The message contained these words:

"The Empire State express passes the Fifty-third Street bridge at 8.35 o'clock to-morrow morning. You can drop from the guard-rail. Is life more than honor? Answer. V. S."

Indiman looked at me, then he rose and took Mr. Sydenham by the arm. "Let us go into the card-room," he said, quietly. "Thorp, will you come?"

The young man's story was very simple. He had held until lately the position of cashier in the firm of Sandford & Sands, stock-brokers. On January 15th a shortage of fifty thousand dollars had been discovered in his books. Mr. Sandford being an intimate friend of the elder Sydenham had declined to prosecute. That was all.

"Let us proceed frankly, Mr. Sydenham," said Indiman. "Did you take the money?"

"I am beginning to think so," answered the young man, dully.

"Come," said Indiman, encouragingly, "that does not sound like a confession of guilt. Don't you know?"

Mr. Sydenham shook his head. "I can't tell you," he answered, hopelessly. "My accounts were in perfect order up to January 10th, when I discovered that our bank balance showed a discrepancy of fifty thousand dollars. I covered it over for the time, hoping to find the source of the error. Five days later I told Mr. Sandford. The money was gone, and that was all that I could say."

"Let us recall the events of January 9th. Did you make your regular deposit that day, and where?"

"We keep our account at the Bank of Commerce. But that afternoon I overlooked a package of bills in large denominations. I sent another messenger over to the bank, but it was after three o'clock and the deposit was refused. The boy brought the money back to me—the package contained fifty thousand dollars."

"And then?"

"I don't know. I might have locked it up in our own safe or carried it home with me or pitched it out of the window. It is all a blank."

"Did you stay at the office later than usual that day?"

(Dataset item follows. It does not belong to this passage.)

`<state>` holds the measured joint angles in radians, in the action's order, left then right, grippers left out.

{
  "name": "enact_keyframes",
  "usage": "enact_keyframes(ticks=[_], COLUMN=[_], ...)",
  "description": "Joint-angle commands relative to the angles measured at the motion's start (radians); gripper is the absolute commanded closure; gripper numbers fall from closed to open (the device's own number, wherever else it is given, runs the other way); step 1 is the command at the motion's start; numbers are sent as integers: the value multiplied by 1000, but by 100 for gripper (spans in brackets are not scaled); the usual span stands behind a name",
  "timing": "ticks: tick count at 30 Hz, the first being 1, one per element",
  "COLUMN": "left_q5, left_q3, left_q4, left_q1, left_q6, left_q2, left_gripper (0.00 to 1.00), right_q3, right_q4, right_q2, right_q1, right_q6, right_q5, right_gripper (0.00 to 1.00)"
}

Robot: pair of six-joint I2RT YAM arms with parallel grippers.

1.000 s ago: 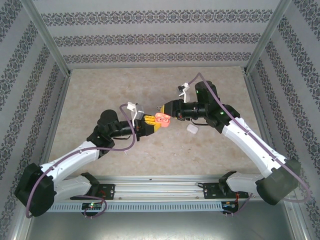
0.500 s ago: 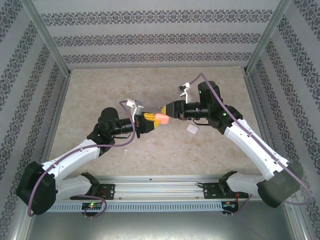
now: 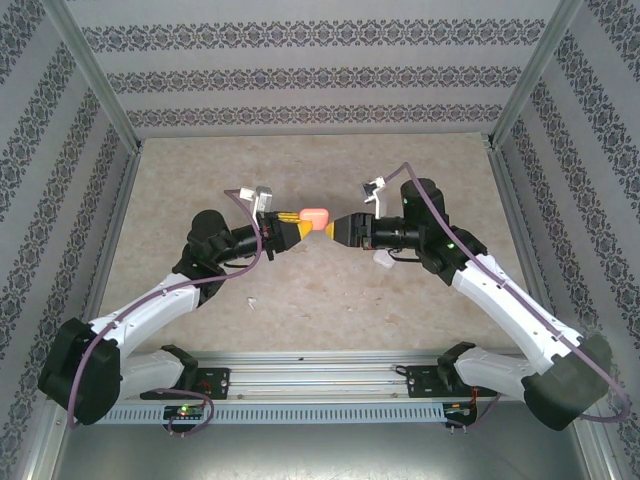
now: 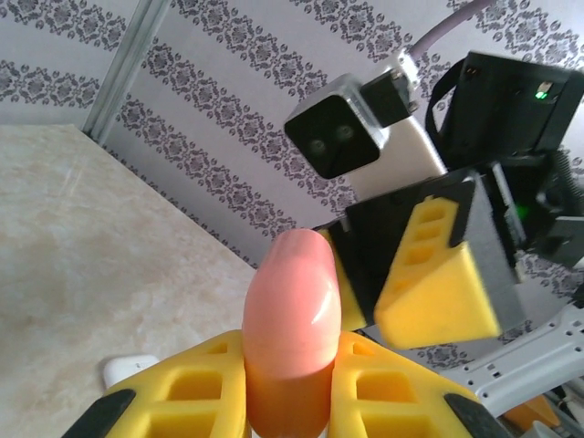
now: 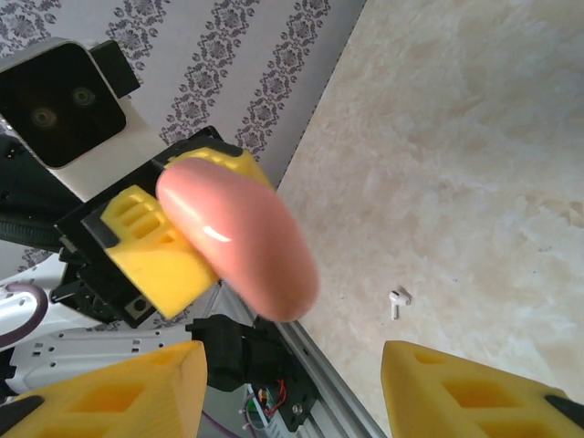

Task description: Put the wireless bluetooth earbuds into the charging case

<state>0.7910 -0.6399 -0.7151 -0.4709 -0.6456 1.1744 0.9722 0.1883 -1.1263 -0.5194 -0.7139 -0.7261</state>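
The coral-pink charging case (image 3: 315, 217) is held above the table's middle with its lid shut, and my left gripper (image 3: 296, 226) is shut on its lower half. In the left wrist view the case (image 4: 290, 310) stands upright between the yellow fingers (image 4: 392, 401). My right gripper (image 3: 340, 228) faces it from the right, open and just clear of the case (image 5: 242, 237). Nothing lies between the right gripper's (image 5: 292, 365) fingers. One white earbud (image 5: 397, 299) lies on the table; the top view shows this earbud (image 3: 252, 301) near the left arm.
A white charging case (image 3: 384, 258) rests on the table under the right arm, and it also shows low in the left wrist view as the white case (image 4: 128, 370). Patterned walls enclose the marbled tabletop (image 3: 200, 180). A metal rail (image 3: 320, 365) runs along the near edge.
My right gripper has opened and come off the coral case. Both grippers have shifted toward the far side, and the left one has carried the case with it.
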Motion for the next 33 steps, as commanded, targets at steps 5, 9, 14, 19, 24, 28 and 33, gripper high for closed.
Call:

"Yes; I was busy with some of Mr. Sandford's private affairs, and that delayed me until all the others had gone. I left about five o'clock."

"And now who is V. S.? Pardon me, but the question is necessary."

"Miss Valentine Sandford—Mr. Sandford's daughter. I was engaged to be married to her."

"Since when?"

"I had proposed and was waiting for my answer. Then that very day she sent me a telegram. It contained the single word 'yes' and was signed by her initials. It came at the same moment that the messenger brought back the money from the bank."

"And it is the same V. S, who sends this message?" asked Indiman, smoothing out the telegraph blank which he held in his hand.

The young man took a bundle of papers from his breast-pocket. They were all telegraphic messages, and each was a suggestion towards self-destruction in one form or another. "Suicide's corner" at Niagara, poison, the rope—all couched in language of devilish ingenuity in innuendo, and ending in every instance with the expression, "Is life more than honor? Answer. V. S."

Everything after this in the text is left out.